→ **The problem**:
Transcribe the data below verbatim from the line with "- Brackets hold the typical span" to the line with "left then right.". Include both of those lines.

→ **Dataset excerpt**:
----
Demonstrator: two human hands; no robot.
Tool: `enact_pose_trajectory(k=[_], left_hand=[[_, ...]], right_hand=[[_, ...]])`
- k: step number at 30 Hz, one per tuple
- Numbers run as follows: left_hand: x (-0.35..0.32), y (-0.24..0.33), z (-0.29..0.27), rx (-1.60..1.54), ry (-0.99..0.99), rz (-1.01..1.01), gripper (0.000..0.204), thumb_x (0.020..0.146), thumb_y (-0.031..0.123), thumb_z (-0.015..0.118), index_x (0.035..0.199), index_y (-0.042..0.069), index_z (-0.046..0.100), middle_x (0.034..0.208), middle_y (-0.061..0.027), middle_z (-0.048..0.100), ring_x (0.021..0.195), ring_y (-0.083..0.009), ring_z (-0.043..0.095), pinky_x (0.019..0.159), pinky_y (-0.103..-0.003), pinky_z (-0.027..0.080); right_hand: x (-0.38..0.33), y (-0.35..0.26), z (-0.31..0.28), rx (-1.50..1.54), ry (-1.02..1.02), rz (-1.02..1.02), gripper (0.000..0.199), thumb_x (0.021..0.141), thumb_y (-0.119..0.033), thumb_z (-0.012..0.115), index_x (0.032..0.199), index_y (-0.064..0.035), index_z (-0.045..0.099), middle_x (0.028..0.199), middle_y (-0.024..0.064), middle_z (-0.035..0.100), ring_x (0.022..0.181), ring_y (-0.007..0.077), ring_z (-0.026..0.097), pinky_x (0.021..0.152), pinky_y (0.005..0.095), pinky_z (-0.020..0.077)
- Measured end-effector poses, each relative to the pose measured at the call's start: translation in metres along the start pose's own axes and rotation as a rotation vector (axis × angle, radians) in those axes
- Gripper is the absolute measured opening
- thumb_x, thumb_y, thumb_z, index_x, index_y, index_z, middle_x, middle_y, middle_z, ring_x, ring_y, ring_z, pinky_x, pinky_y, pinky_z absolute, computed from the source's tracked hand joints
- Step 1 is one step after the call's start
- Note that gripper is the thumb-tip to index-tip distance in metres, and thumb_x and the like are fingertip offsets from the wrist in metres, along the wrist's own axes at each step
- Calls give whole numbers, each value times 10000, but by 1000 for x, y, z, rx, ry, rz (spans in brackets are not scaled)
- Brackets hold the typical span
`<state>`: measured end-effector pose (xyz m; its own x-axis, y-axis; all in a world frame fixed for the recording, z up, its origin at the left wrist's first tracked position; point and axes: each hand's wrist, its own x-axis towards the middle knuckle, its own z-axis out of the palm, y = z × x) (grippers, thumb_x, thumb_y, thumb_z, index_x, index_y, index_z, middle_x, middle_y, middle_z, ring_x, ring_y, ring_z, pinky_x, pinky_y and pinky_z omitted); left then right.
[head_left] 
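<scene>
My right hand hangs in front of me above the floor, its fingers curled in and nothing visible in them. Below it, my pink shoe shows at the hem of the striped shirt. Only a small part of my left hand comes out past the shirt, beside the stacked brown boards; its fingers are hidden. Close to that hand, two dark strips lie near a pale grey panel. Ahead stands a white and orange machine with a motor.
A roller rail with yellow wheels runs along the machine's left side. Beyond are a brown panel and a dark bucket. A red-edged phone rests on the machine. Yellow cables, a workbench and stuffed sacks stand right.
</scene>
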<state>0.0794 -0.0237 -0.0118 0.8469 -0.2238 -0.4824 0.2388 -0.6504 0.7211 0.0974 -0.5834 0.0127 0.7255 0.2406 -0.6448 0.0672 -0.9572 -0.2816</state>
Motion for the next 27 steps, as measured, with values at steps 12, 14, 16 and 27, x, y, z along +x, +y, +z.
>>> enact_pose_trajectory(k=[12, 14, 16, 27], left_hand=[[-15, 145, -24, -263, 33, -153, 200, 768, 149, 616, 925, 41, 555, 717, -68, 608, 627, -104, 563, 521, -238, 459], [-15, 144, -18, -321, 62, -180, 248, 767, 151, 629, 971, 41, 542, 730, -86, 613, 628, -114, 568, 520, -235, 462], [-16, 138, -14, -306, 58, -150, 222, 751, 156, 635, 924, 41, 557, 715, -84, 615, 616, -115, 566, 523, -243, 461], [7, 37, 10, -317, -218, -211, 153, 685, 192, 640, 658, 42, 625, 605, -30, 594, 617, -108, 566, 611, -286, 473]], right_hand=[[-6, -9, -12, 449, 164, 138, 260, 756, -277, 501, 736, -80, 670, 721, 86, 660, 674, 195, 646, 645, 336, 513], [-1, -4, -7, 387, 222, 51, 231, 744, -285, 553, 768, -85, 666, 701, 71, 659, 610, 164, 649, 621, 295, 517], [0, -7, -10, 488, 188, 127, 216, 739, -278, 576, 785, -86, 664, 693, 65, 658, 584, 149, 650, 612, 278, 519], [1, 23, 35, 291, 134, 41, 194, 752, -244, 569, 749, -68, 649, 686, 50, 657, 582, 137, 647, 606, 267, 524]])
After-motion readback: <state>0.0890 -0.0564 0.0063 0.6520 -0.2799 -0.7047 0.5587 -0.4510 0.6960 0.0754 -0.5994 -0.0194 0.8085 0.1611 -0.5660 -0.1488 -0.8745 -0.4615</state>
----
→ **Answer for this exercise**:
- Brackets hold the typical span
`<state>`: measured end-effector pose (xyz m; its own x-axis, y-axis; all in a world frame fixed for the recording, z up, its origin at the left wrist's first tracked position; point and axes: each hand's wrist, its own x-axis towards the middle knuckle, its own z-axis out of the palm, y = z × x) (grippers, thumb_x, thumb_y, thumb_z, index_x, index_y, index_z, middle_x, middle_y, middle_z, ring_x, ring_y, ring_z, pinky_x, pinky_y and pinky_z omitted); left then right.

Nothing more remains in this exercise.